== Action item ==
In the listing that follows, locate the line containing "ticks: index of" and the line containing "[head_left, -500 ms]". Retype exactly those two lines and every line between them, and nothing more.

== Data for this task ==
= Beginning of Section =
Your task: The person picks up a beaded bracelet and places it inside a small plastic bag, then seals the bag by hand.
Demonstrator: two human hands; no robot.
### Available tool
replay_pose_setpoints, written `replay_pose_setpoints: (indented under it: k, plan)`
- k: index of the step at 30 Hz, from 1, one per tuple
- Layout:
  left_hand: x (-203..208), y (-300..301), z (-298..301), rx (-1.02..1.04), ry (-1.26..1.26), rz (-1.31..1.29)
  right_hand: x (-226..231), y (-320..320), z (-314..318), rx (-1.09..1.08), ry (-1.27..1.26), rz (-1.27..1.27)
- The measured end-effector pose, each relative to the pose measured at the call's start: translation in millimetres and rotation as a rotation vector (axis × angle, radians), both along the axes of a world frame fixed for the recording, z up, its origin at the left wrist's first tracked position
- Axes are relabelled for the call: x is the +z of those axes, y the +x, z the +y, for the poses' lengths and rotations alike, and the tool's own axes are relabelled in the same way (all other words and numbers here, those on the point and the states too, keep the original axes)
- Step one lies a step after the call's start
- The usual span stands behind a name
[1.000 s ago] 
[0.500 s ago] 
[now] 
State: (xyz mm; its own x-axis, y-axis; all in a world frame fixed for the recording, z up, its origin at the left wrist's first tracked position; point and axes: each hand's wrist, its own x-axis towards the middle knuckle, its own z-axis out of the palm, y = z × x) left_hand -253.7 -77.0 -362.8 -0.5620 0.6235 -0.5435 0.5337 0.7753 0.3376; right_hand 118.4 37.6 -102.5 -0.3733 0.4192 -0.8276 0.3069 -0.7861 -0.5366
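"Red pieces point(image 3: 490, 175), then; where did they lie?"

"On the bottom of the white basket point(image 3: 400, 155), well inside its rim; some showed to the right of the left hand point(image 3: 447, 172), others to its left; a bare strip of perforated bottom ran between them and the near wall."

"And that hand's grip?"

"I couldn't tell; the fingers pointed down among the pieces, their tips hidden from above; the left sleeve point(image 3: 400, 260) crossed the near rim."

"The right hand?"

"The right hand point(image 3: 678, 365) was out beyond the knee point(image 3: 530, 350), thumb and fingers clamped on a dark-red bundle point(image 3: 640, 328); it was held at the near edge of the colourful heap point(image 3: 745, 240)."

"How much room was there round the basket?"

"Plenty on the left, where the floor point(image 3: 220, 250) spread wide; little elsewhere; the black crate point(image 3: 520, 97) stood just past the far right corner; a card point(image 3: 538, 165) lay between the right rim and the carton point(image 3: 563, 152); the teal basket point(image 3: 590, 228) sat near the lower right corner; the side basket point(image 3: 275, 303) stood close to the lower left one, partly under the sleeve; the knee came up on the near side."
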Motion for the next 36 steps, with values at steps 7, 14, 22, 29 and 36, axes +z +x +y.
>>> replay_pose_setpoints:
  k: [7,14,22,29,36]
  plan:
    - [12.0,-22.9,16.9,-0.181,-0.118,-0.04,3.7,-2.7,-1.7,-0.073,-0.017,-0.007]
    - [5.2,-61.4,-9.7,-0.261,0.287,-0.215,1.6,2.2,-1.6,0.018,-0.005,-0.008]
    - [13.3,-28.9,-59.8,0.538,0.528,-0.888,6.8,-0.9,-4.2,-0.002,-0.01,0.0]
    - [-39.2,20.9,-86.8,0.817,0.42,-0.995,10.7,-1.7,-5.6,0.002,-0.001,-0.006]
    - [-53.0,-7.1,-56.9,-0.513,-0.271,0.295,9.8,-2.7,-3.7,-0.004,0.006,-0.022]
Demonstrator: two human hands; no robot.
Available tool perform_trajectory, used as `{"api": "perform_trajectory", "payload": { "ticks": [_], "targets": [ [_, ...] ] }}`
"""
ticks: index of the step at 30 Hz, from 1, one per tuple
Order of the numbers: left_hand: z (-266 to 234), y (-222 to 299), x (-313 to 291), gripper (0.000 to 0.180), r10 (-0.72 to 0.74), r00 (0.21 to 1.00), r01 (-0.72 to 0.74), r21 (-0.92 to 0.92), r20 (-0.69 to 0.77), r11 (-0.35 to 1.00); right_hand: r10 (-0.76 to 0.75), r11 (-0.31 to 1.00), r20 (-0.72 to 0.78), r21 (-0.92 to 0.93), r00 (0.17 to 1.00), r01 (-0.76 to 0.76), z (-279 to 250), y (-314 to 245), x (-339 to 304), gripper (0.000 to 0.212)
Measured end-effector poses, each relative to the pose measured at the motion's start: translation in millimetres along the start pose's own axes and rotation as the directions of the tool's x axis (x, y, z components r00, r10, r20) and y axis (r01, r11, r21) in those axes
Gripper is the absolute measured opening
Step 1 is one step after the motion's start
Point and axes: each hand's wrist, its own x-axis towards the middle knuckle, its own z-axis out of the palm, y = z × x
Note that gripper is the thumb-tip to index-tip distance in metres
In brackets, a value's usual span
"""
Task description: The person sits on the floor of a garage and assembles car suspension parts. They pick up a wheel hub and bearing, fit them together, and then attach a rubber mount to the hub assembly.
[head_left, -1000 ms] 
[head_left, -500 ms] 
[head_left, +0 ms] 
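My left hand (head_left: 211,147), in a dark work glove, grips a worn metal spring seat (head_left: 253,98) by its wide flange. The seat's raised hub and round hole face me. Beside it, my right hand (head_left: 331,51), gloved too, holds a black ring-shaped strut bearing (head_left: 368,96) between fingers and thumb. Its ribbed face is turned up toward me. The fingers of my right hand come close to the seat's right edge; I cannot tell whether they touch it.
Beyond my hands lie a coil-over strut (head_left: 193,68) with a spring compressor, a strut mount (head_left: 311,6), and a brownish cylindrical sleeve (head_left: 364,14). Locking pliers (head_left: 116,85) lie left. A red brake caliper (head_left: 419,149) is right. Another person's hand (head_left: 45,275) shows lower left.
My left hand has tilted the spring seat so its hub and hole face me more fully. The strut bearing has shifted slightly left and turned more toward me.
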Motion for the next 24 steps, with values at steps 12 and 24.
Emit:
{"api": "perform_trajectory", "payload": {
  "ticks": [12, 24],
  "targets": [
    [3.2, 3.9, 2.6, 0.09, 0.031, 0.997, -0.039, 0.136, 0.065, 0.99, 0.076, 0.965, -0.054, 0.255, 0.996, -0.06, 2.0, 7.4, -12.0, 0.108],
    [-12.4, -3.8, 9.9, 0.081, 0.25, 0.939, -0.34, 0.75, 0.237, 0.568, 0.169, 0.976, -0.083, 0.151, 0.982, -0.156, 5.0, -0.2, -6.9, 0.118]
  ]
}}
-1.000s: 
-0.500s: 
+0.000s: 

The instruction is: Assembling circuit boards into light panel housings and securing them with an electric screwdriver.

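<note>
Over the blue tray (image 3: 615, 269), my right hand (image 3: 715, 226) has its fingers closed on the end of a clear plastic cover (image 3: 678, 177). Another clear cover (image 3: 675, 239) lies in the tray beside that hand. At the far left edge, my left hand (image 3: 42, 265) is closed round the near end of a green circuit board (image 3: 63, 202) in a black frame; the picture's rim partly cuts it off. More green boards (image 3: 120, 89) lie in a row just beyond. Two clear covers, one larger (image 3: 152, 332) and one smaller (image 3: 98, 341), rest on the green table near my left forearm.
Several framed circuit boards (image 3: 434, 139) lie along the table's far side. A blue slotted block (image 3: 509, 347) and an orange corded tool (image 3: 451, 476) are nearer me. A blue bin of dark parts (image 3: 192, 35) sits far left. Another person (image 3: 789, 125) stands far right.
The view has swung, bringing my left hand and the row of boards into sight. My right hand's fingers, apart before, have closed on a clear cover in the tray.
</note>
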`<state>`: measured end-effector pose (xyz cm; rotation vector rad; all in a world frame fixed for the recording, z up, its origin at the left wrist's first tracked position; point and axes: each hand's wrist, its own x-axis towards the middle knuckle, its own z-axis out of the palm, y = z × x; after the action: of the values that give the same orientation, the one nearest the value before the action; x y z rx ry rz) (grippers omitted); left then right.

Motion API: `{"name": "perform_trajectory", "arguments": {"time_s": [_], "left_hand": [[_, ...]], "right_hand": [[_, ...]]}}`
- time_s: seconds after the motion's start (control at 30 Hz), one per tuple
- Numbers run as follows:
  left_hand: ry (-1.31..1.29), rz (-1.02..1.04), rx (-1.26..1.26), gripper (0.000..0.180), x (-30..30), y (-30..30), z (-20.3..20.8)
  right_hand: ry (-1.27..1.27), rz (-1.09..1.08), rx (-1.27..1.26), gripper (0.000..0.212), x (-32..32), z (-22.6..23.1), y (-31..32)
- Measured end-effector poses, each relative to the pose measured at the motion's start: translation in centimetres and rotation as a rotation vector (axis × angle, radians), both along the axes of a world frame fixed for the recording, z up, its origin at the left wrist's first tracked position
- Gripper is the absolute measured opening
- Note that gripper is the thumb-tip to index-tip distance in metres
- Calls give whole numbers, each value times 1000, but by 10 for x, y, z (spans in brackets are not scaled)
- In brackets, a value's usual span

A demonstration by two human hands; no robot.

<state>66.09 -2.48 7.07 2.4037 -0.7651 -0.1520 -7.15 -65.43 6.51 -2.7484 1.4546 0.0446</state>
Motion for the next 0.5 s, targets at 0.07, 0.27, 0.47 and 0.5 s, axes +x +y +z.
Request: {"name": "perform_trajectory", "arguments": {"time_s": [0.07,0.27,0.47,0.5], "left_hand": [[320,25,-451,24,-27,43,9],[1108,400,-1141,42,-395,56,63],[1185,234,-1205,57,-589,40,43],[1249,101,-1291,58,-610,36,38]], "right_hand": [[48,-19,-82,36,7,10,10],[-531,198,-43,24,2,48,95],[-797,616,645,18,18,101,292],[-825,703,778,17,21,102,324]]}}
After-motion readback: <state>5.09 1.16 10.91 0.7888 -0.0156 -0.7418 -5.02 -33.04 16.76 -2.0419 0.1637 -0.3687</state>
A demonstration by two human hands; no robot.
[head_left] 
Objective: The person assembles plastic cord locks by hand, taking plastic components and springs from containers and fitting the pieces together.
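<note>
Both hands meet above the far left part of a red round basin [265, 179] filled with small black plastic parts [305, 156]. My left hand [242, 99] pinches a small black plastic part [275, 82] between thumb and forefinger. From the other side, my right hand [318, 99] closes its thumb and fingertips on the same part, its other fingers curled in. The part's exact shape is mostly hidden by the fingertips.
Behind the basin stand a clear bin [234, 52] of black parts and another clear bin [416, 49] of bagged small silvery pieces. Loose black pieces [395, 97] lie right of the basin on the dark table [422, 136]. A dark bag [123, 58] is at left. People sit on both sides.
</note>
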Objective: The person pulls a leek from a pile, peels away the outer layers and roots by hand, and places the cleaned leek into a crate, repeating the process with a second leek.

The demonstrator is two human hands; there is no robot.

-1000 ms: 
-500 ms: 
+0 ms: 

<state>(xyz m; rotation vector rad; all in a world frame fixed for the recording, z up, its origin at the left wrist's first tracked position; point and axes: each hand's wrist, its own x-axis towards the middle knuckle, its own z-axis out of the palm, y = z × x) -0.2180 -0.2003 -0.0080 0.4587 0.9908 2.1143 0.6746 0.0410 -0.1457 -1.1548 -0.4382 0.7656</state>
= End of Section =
== Answer to this task ==
ticks: index of the step at 30 Hz, from 1, one per tuple
Order of the numbers: left_hand: z (-266 to 234), y (-222 to 299), x (-313 to 291), gripper (0.000 to 0.180), r10 (-0.72 to 0.74), r00 (0.21 to 1.00), r01 (-0.72 to 0.74), r21 (-0.92 to 0.92), r20 (-0.69 to 0.77), r11 (-0.35 to 1.00); right_hand: r10 (-0.76 to 0.75), r11 (-0.31 to 1.00), r20 (-0.72 to 0.78), r21 (-0.92 to 0.93), r00 (0.17 to 1.00), r01 (-0.76 to 0.76), z (-279 to 250), y (-314 to 245), x (-339 to 304), gripper (0.000 to 0.212)
Measured end-effector poses, each relative to the pose measured at the motion's start: translation in millimetres along the start pose's own axes and rotation as the directions of the tool's x axis (x, y, z components r00, r10, r20) and y axis (r01, r11, r21) in those axes
Gripper is the absolute measured opening
Step 1 is one step after the motion's start
Point and axes: each hand's wrist, its own x-axis towards the middle knuckle, its own z-axis out of the palm, y = z × x
Note that gripper is the thumb-tip to index-tip distance in metres
In brackets, a value's usual span
"""
Task description: The person sits on the floor of a garage and assembles car suspension parts. They pick up a wheel hub and bearing, fit them together, and then attach a rubber mount to the hub assembly.
[head_left, -1000 ms] 
[head_left, -500 ms] 

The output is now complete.